61 per cent of hedge funds report outflows in October

Investors redeemed an estimated USD14.2 billion from hedge funds in October, bringing year-to-date outflows to USD77.0 billion, according to eVestment’s latest Hedge Fund Industry Asset Flows Report, HedgeWeek.com reports.

The report reveals that the breadth of redemption pressure in October was the industry’s largest in 2016 with 61 per cent of reporting funds estimated to have net outflow during the month.

The last five months have accounted for the majority of the industry’s redemptions in 2016, a time frame which aligns with investors’ processes for analysing 2015 results, and taking actions on those decisions.

Redemptions from managed futures were the largest in nearly two years as performance issues began to impact investor sentiment, while commodity strategies saw their second consecutive month of outflows.
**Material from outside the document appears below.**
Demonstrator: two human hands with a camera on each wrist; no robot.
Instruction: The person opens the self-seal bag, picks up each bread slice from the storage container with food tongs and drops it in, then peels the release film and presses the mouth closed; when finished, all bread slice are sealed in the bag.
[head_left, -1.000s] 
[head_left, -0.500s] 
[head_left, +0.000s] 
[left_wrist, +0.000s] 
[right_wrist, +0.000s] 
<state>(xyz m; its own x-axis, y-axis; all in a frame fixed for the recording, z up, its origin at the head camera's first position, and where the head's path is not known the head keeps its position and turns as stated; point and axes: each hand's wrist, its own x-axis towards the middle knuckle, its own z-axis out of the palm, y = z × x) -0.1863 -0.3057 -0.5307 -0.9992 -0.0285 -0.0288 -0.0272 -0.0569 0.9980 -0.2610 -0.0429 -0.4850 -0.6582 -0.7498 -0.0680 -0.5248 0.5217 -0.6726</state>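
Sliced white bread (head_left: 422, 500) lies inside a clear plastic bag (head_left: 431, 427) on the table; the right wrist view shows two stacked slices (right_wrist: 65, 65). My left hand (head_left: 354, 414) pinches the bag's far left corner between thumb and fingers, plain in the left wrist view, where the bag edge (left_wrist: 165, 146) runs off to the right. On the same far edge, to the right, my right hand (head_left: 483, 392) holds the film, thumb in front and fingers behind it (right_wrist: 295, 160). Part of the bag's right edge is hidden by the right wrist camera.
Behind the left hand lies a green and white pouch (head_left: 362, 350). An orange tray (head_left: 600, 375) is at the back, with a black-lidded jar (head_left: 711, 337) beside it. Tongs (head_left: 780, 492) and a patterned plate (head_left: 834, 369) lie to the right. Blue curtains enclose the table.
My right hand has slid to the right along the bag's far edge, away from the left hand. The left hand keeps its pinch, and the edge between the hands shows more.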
Event driven funds took the biggest hit among major strategies, with USD4.49 billion in outflows in October, bringing YTD outflows to USD38.22 billion, almost double the USD19.38 billion these funds lost in 2015.

What bright spots the industry saw among major strategies were in distressed and broad multi-strategy funds which saw positive flows of USD580 million and USD550 million respectively.

“Hedge funds continue to face difficult times, but the USD3 trillion industry is not on the verge of disappearing,” writes eVestment. “Savvy institutional investors have more choices, more technology and more influence on their side than ever before. The largest allocators may find it more cost effective to bring resources in-house rather than to pay high fees for mediocrity, while others may turn to replication strategies, or ETFs, but also increasingly to private markets which hold the perception that value has more potential to be realised, and manager expertise is more critical in that process.

“The result for the hedge fund industry, for now, appears to be stagnation at best, and slow erosion at worst. What may provide hope to the industry is a change which can disrupt the homogeny of public markets over the last several years. There are sparks of change emerging over the globe, but whether professional discretion can prevail is not yet evident.”